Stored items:
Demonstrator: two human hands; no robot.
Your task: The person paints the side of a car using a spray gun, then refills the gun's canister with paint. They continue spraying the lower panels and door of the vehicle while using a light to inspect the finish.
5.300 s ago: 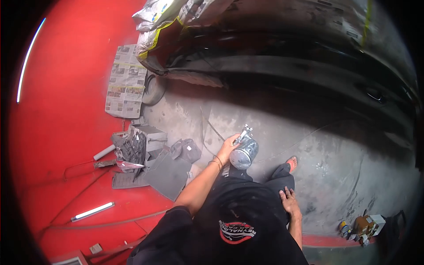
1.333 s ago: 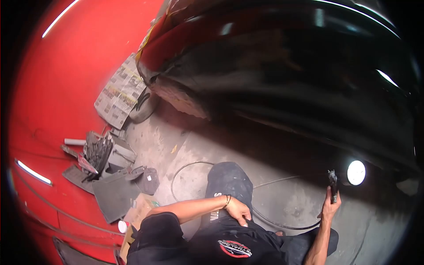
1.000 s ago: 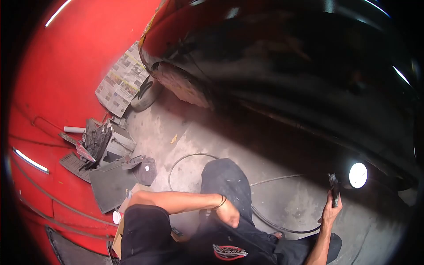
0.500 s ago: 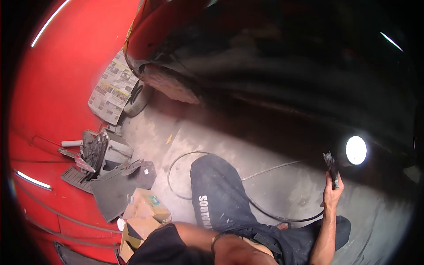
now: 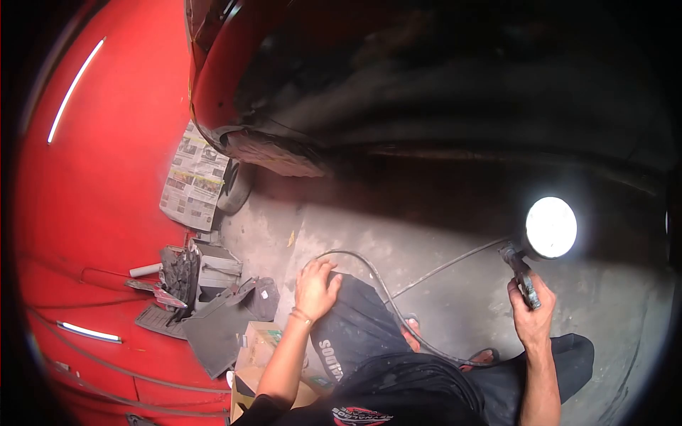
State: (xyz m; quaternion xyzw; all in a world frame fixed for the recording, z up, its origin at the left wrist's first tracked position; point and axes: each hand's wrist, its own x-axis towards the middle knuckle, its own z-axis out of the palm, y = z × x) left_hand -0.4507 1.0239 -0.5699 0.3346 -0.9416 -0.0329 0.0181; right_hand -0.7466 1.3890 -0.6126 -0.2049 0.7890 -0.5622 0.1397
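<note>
My right hand [image 5: 531,318] grips the handle of a spray gun [image 5: 522,273] whose shiny round cup [image 5: 550,227] glares white, held low beside the dark glossy car body [image 5: 462,92]. A hose [image 5: 387,298] runs from the gun across the concrete floor and loops past my knee. My left hand [image 5: 315,287] rests flat with spread fingers on my left knee in dark trousers [image 5: 355,334]. I am crouched on the floor.
A red wall [image 5: 106,177] fills the left side. Newspaper [image 5: 192,177] hangs against a masked wheel [image 5: 238,186]. A pile of grey parts and panels [image 5: 206,298] lies by the wall, with a cardboard box [image 5: 256,355] near my left elbow.
My left hand came out from against my body and settled on my left knee. My right hand stayed on the spray gun, now held a little lower. The view has shifted toward the car's lower edge.
</note>
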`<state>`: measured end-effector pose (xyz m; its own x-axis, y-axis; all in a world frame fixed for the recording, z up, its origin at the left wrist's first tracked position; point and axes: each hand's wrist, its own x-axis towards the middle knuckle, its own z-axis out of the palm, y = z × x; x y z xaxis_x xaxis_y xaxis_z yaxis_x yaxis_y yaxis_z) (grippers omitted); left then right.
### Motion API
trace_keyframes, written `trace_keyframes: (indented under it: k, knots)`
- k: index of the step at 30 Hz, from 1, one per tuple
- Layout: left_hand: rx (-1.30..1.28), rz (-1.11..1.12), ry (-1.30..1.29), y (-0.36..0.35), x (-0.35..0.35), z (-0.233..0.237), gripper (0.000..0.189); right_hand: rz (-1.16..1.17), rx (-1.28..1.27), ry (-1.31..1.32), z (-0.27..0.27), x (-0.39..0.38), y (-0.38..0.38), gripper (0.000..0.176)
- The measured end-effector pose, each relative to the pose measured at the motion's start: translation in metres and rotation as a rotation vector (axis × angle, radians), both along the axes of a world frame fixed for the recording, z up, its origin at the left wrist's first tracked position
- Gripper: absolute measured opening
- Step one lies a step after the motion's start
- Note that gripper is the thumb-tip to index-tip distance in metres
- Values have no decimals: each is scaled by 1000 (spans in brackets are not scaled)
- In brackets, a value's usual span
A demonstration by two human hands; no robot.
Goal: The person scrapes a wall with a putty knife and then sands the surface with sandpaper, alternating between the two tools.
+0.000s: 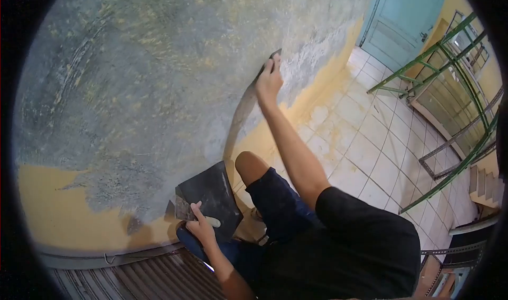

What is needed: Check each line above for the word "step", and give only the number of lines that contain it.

Response: 2